__What you should do__: Counting the line with "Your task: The" as the last one, copy out the lines of the data exactly from the first onward.

BEGIN

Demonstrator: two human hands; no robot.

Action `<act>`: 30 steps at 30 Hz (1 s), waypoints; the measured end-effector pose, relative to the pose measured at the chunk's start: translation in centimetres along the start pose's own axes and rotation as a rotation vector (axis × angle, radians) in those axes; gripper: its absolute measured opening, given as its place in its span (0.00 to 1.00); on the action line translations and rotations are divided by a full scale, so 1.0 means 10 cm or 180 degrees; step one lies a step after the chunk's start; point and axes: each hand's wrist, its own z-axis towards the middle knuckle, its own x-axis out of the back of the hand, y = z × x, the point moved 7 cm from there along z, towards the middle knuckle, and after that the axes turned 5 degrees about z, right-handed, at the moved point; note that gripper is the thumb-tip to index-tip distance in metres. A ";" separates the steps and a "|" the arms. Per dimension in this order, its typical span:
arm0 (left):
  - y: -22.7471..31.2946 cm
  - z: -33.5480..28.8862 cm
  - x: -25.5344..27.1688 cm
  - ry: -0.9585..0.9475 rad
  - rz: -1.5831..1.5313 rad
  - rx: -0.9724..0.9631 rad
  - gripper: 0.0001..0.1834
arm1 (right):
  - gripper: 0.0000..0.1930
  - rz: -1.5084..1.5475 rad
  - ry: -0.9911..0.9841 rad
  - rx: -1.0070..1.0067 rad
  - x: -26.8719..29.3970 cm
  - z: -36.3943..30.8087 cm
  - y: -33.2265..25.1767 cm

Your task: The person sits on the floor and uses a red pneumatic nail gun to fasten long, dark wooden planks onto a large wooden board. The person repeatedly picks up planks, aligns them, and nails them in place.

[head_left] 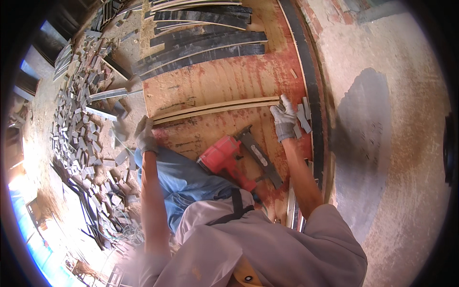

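Observation:
Two narrow plywood strips (215, 108) lie side by side across the wooden board (210, 88), pale edges up. At their left end my left hand (145, 135), in a whitish knit glove, is closed round the tips, slightly blurred. My right hand (284, 116), gloved alike, grips the right end with the thumb and fingers. Between my forearms a red nail gun (222, 155) with a long black magazine (259, 159) rests on the board, close to my leg. Some small grey offcuts (303, 118) sit just right of my right hand.
Dark-faced plywood strips (205, 50) are piled on the board's far part. A long dark strip (313, 86) edges its right side, beside a concrete wall (401, 95). Many small offcuts (86, 138) litter the floor on the left, with a thin hose (126, 232) lower down.

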 end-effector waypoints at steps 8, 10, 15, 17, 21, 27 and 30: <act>0.08 -0.02 -0.05 -0.0132 0.0049 0.0204 0.22 | 0.17 0.0509 -0.0208 -0.0097 0.26 -0.14 0.01; 0.02 0.02 0.13 -0.0034 0.0211 0.0041 0.24 | 0.14 0.0566 -0.0217 -0.0705 0.10 -0.29 -0.03; 0.00 0.12 0.18 -0.0133 0.0117 0.0153 0.19 | 0.09 0.0772 -0.0273 -0.0939 -0.01 -0.33 -0.27; 0.01 0.07 0.15 -0.0112 -0.0332 0.0528 0.15 | 0.06 0.0665 -0.0076 -0.0801 0.08 -0.28 -0.31; 0.00 0.07 0.09 -0.0121 -0.0326 0.0905 0.15 | 0.05 0.0928 0.0006 -0.0787 0.24 -0.05 -0.32; -0.09 0.16 0.17 -0.0158 -0.0346 0.0841 0.16 | 0.07 0.0595 0.0226 -0.0834 0.02 0.10 -0.29; -0.12 0.17 0.21 -0.0106 -0.0308 0.0756 0.15 | 0.08 0.0118 0.0432 -0.0799 -0.14 0.05 -0.36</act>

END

__Reply__:
Demonstrator: two human hands; no robot.

Action `<act>`: 30 steps at 30 Hz (1 s), waypoints; the measured end-effector pose, relative to the pose measured at the chunk's start: translation in centimetres along the start pose's own axes and rotation as a rotation vector (axis × angle, radians) in those axes; gripper: its absolute measured opening, given as its place in its span (0.00 to 1.00); on the action line translations and rotations are divided by a full scale, so 1.0 means 10 cm or 180 degrees; step one lies a step after the chunk's start; point and axes: each hand's wrist, its own z-axis towards the middle knuckle, its own x-axis out of the back of the hand, y = z × x, the point moved 7 cm from there along z, towards the middle knuckle, and after that the axes turned 5 degrees about z, right-handed, at the moved point; note that gripper is the thumb-tip to index-tip distance in metres. A ";" separates the steps and a "|" the arms. Per dimension in this order, its typical span:
arm0 (left):
  - y: -22.7471..31.2946 cm
  - z: -33.5480..28.8862 cm
  - x: -25.5344..27.1688 cm
  - ry: -0.9585..0.9475 rad
  - rz: -1.5831..1.5313 rad
  - rx: -0.9724..0.9631 rad
  - gripper: 0.0001..0.1834
arm1 (right):
  - gripper: 0.0000..0.1930
  - rz: -1.5084..1.5475 rad
  - ry: -0.9911..0.9841 rad
  - rx: -1.0070..1.0067 rad
  - x: -26.8719..29.3970 cm
  - z: -36.3943..30.8087 cm
  - y: -33.2265..25.1767 cm

Your task: The person sits on the floor and uses a red pneumatic nail gun to fasten long, dark wooden planks onto a large wooden board. The person repeatedly picks up planks, aligns them, and nails them in place.

For this exercise, nothing further remains to be done.